ACTION ITEM:
Please write out the listing beneath this sentence exactly, from its first line to the line with "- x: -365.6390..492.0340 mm", and stop there.

SUPPLIED DATA:
● ● ● ● ● ● ●

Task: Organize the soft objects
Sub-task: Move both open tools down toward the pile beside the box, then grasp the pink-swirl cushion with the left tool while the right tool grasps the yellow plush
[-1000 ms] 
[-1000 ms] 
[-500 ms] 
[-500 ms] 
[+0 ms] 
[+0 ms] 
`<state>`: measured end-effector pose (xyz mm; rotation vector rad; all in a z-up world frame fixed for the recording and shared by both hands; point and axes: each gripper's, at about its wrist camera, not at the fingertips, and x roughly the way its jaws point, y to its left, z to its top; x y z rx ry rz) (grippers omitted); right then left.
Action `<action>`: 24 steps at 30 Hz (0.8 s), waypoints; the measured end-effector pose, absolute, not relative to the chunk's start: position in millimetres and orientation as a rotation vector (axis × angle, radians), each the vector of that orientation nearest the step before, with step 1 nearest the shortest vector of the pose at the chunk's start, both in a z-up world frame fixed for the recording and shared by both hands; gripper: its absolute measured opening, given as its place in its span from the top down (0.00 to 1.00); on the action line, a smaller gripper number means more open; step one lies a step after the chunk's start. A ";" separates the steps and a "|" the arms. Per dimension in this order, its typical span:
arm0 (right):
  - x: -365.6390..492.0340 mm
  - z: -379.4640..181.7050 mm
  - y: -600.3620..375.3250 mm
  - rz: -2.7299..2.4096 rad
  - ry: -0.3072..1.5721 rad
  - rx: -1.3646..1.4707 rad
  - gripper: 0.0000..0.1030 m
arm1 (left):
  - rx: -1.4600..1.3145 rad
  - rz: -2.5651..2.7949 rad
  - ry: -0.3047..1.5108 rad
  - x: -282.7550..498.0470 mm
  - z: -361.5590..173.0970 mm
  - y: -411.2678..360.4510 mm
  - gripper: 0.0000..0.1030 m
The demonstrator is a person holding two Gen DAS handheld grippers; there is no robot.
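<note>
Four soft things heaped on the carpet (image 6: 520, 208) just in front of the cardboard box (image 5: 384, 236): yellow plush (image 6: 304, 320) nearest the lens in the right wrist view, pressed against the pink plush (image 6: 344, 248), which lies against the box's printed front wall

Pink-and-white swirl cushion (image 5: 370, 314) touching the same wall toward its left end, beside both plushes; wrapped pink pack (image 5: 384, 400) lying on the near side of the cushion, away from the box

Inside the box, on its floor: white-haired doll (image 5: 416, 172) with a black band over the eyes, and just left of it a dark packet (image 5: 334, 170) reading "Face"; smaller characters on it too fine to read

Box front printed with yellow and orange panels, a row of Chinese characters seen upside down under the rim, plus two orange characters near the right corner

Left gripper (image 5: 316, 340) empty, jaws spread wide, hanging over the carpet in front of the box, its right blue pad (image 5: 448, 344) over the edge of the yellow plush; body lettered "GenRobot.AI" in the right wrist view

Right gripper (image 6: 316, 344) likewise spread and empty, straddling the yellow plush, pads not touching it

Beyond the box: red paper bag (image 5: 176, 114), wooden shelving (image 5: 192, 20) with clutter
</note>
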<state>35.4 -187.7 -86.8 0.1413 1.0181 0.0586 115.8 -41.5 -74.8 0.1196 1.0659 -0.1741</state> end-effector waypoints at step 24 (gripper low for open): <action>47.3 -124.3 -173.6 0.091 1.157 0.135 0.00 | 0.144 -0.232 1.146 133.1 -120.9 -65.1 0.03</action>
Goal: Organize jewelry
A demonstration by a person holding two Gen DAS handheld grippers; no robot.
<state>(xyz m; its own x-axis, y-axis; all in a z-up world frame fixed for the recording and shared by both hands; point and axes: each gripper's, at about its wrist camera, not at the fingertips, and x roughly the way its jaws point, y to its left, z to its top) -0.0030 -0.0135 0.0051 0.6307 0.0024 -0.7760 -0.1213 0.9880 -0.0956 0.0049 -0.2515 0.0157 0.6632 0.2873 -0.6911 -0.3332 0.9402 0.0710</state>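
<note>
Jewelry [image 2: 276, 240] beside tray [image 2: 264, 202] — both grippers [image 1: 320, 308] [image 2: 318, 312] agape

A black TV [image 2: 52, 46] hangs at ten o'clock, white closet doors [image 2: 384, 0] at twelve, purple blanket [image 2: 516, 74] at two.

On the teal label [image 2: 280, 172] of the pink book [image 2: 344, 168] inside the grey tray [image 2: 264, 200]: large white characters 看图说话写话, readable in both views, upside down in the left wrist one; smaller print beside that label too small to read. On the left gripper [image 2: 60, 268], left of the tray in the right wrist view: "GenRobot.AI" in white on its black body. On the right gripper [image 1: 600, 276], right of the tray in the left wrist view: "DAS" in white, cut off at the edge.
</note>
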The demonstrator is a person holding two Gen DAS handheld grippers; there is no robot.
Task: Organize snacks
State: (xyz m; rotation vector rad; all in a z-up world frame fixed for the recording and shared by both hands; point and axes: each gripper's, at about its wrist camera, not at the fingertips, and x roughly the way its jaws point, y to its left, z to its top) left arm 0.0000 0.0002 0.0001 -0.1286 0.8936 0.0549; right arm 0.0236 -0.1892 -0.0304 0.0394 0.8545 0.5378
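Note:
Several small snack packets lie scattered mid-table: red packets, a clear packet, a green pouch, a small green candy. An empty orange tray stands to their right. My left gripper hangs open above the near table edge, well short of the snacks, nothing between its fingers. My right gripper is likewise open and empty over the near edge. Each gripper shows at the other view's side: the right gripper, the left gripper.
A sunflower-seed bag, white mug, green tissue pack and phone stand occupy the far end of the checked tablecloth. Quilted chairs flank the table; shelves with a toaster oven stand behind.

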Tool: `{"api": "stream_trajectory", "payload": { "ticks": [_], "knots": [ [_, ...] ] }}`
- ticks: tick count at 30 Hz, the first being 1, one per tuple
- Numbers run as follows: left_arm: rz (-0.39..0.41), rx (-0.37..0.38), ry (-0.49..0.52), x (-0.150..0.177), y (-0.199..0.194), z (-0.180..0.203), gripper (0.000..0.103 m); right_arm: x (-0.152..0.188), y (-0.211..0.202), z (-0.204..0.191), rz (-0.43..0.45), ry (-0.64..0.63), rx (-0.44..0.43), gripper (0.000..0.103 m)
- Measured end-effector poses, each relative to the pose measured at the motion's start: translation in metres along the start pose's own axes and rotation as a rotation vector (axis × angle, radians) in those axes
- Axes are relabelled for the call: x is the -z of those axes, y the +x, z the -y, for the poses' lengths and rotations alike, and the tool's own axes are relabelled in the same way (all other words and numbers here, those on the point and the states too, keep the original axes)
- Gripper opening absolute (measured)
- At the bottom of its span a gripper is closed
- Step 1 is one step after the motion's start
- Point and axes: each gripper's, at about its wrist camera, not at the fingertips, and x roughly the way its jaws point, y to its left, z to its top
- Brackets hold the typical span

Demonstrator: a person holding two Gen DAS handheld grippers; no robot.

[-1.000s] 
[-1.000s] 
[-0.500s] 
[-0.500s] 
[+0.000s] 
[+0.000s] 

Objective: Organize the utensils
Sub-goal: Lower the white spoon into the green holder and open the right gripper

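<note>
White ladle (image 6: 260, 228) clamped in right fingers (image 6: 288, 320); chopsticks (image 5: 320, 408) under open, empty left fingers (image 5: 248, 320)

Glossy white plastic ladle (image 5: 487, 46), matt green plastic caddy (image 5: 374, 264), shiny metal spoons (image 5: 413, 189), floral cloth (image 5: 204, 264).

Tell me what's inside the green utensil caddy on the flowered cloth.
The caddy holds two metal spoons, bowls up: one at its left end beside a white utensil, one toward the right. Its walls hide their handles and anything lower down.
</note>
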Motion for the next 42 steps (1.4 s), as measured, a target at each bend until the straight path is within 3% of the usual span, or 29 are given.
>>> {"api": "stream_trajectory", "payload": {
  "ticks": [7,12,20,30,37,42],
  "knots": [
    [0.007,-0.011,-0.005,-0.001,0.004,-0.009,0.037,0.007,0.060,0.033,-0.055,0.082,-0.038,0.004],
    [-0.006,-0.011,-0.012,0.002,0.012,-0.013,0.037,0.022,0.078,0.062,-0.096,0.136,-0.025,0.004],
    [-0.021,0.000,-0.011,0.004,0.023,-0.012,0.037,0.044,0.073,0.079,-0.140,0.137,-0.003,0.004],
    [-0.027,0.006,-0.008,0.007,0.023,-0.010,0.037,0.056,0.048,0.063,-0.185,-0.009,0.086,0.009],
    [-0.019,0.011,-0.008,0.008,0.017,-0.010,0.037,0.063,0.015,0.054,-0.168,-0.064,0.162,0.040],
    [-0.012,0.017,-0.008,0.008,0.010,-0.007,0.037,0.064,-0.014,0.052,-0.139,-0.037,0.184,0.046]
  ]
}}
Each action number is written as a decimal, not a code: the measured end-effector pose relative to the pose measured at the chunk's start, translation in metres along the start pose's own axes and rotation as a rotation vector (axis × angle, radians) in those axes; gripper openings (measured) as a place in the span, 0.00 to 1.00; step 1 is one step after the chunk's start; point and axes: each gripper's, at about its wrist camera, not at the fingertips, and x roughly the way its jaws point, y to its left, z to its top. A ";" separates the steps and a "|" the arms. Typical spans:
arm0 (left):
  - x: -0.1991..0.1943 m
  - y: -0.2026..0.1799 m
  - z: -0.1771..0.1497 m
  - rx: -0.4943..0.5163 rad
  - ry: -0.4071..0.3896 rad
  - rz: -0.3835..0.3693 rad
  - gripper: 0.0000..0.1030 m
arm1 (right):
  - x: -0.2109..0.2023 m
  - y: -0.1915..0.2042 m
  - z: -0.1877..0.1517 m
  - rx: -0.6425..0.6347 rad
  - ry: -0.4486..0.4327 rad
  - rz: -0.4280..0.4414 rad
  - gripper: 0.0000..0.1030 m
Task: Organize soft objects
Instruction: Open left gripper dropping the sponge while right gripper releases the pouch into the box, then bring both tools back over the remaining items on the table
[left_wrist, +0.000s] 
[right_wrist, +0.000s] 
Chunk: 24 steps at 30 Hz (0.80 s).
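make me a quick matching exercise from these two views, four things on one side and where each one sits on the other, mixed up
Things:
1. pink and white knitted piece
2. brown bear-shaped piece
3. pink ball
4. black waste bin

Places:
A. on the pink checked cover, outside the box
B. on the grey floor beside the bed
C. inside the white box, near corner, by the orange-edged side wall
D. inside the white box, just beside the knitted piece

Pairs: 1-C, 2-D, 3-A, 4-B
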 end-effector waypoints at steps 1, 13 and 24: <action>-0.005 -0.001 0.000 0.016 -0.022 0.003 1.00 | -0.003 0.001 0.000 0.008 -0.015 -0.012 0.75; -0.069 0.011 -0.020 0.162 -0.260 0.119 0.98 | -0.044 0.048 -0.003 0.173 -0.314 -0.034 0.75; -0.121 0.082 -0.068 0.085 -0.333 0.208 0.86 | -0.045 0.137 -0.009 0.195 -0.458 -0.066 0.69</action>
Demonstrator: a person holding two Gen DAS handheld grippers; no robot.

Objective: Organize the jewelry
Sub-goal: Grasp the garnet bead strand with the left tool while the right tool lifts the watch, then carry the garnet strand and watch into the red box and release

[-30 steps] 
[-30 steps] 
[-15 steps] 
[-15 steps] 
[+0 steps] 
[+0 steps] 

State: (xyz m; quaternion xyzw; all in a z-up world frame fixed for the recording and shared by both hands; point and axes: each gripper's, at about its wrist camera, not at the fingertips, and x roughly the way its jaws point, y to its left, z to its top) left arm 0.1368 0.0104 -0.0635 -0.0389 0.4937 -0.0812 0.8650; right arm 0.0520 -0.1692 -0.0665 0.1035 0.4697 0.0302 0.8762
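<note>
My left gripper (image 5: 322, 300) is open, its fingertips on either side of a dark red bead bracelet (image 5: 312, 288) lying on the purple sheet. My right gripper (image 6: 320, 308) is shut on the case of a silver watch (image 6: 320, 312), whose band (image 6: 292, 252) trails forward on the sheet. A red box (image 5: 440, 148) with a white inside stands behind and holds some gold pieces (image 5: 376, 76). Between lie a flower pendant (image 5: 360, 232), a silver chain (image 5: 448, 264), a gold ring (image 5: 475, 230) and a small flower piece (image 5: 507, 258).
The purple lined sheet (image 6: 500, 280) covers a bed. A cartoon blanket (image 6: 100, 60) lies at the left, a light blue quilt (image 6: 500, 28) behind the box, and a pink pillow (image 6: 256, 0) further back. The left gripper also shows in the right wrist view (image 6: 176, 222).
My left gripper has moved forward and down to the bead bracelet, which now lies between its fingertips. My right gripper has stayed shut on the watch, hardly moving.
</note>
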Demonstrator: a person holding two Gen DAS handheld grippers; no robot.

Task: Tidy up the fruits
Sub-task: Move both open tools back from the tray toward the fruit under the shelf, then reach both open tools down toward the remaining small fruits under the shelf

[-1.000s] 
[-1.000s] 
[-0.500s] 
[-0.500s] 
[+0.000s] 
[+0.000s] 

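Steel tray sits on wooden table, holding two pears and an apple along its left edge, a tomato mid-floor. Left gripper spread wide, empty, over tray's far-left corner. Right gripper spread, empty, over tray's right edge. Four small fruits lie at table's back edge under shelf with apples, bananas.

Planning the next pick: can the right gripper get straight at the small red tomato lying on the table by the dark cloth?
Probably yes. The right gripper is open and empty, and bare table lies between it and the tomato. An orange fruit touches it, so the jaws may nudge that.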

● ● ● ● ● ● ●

RESULT OF THIS EXERCISE:
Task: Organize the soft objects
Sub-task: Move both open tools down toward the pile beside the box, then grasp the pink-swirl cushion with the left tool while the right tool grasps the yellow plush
[-1000 ms] 
[-1000 ms] 
[-500 ms] 
[-500 ms] 
[+0 ms] 
[+0 ms] 
`<state>`: measured end-effector pose (xyz mm; rotation vector rad; all in a z-up world frame fixed for the recording and shared by both hands; point and axes: each gripper's, at about its wrist camera, not at the fingertips, and x roughly the way its jaws point, y to its left, z to its top; x y z rx ry rz) (grippers omitted); right then left.
Action `<action>`: 24 steps at 30 Hz (0.8 s), waypoints; the measured end-effector pose, absolute, not relative to the chunk's start: position in millimetres and orientation as a rotation vector (axis × angle, radians), each the vector of that orientation nearest the step before, with step 1 nearest the shortest vector of the pose at the chunk's start, both in a z-up world frame fixed for the recording and shared by both hands; gripper: its absolute measured opening, given as its place in its span from the top down (0.00 to 1.00); on the action line, a smaller gripper number means more open; step one lies a step after the chunk's start. A ";" separates the steps and a "|" the arms. Per dimension in this order, its typical span:
arm0 (right):
  - x: -365.6390..492.0340 mm

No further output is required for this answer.